Duas outras provisões do que foi decidido são dignas de nota: em primeiro lugar, não deverá haver reestruturação da dívida e, em segundo lugar, o Banco Central Europeu (BCE) suspenderá a avaliação de crédito mínima exigida para os ativos gregos garantidos pelo governo e usados em suas operações de liquidez, oferecendo, assim, uma tábua de salvação para os bancos gregos mais vulneráveis. Afinal, o programa parece sensato, seja para a Grécia ou para a zona do euro? Sim e não em ambos os casos.

Comecemos com a Grécia. O país já perdeu acesso aos mercados. Assim, a alternativa a concordar com esse pacote (possa ele ser ou não implementado) seria inadimplência. O país, então, deixaria de pagar os juros da dívida, mas teria de zerar imediatamente seu déficit fiscal primário (o déficit antes do pagamento de juros), de 9% a 10% do PIB. Isso seria um aperto muito mais brutal do que a Grécia agora pactuou. Além disso, com um default, o sistema bancário entraria em colapso. A Grécia está certa em prometer mundos e fundos visando ganhar o tempo necessário para eliminar o déficit primário de forma mais suave.

Willem Buiter, economista-chefe do Citigroup, comenta, em um novo e fascinante estudo, que outros países de alta renda, Canadá (1994-98), a Suécia (1993-1998) e a Nova Zelândia (1990-1994), tiveram êxito em promover uma consolidação orçamental. Mas as condições foram muito mais favoráveis. Está se pedindo à Grécia que faça o que fez a América Latina na década de 1980. Aquilo resultou numa década perdida, e os beneficiários foram os credores estrangeiros. Além disso, uma vez que os credores estão sendo pagos para escapar, quem irá substituí-los? Esse pacote certamente não conseguirá trazer a Grécia de volta ao mercado em condições administráveis em poucos anos. Mais dinheiro será necessário se a reestruturação da dívida for, imprudentemente, descartada.

Para os outros membros da zona do euro, o programa evita um choque imediato em sistemas financeiros frágeis. Mas é claro que isso ajudará outros membros que agora estão na linha de fogo. Outros membros da zona do euro poderão muito bem verem-se no mato sem cachorro. Mas vários deles têm déficits orçamentários insustentáveis e uma proporção de endividamento em rápida ascensão. Nesse aspecto, a situação não difere das do Reino Unido e dos EUA. Mas faltam-lhes as mesmas opções de política econômico-financeiras. Essa história, em suma, não terminou.
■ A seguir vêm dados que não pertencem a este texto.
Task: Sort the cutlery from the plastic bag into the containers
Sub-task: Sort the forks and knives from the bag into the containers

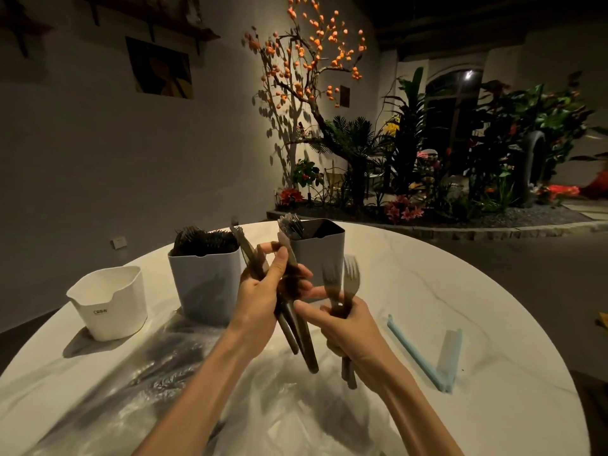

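Observation:
My left hand (263, 291) grips a bundle of dark plastic knives (296, 334), held upright above the table. Just to its right, my right hand (348, 327) holds dark plastic forks (345, 281) with the tines pointing up; they look blurred. Behind the hands stand two tall grey containers: the left container (205, 284) is packed with dark forks, the right container (320, 251) holds a few pieces of cutlery at its left corner. A shorter white container (110, 304) sits at the far left. The crumpled clear plastic bag (184, 390) lies on the table below my arms.
A round white marble-look table (477, 291) carries everything. A light blue bag clip (427, 360) lies open on its right side. Beyond the table's far edge are a white wall, a decorative tree with orange fruit and a bed of plants.

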Available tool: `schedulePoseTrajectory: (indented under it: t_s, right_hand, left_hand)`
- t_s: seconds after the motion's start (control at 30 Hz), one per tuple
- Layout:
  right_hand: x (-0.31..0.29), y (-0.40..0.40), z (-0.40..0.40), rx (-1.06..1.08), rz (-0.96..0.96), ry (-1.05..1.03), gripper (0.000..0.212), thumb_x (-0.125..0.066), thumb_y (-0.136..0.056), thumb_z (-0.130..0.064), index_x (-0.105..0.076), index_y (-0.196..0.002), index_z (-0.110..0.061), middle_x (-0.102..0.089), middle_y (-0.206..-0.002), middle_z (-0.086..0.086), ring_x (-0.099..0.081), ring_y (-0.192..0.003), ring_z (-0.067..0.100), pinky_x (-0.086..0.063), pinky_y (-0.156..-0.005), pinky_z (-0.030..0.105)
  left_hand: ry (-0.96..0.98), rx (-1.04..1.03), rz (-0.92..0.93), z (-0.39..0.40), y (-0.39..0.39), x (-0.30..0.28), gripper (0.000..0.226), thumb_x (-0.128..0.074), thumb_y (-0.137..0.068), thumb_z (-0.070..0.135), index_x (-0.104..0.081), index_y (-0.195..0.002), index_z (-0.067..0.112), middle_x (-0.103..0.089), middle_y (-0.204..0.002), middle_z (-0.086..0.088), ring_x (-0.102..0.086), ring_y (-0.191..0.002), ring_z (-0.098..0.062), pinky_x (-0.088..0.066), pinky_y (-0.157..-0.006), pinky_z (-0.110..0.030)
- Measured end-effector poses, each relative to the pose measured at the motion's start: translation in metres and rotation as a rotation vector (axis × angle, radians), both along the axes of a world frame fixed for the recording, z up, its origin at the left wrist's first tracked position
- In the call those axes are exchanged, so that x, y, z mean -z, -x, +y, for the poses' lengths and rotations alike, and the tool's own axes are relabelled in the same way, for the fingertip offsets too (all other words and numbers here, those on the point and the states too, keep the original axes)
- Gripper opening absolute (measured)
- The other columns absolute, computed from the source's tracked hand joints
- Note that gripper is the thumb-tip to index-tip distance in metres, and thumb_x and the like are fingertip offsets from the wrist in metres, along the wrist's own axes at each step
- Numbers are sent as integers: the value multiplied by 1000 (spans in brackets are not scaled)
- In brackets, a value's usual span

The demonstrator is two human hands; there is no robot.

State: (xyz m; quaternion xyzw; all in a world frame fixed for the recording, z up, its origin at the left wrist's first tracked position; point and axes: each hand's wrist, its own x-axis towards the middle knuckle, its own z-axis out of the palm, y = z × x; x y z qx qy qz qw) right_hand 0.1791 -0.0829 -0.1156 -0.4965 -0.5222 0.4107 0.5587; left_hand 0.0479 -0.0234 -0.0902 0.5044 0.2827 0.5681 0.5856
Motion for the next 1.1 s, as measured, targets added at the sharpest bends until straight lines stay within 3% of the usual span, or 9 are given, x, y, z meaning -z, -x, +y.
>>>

Para a zona euro, duas lições são claras: primeiro, ela tem uma clara escolha - ou permite inadimplências de países, por mais conturbadas que venham a ser, ou cria uma união fiscal efetiva, com forte disciplina e recursos suficientes para amortecer o ajuste em economias arrasadas - Buiter recomenda um Fundo Monetário Europeu com 2 trilhões de euros; e, em segundo lugar, o ajuste na zona do euro não dará certo sem ajustes compensatórios nos países centrais. Se a zona do euro estiver disposta a viver com uma demanda geral estagnada, ela se tornará uma arena para desinflação competitiva do tipo que visa "empobrecer os vizinhos", com crescente dependência em relação aos mercados como uma saída para os superávits fiscais. Poucos gostarão desse desfecho.

As crises ora em evolução confirmam os que viram o euro como uma iniciativa de alto risco. Esses choques não surpreendem. Ao contrário, poderiam ter sido previstos. O receio de que o atrelamento mútuo de países tão diversos aumentaria a tensão, em vez de reduzi-la, também parece justificado: veja-se o surto de sentimento anti-europeu na Alemanha. Entretanto, agora que a zona do euro foi criada, ela precisa funcionar. A tentativa de salvar a Grécia é apenas o começo da história. Muito mais ainda precisa ser feito - em resposta à crise imediata e na reforma da própria zona -, num futuro não muito distante.

Martin Wolf é editor e principal comentarista econômico do FT.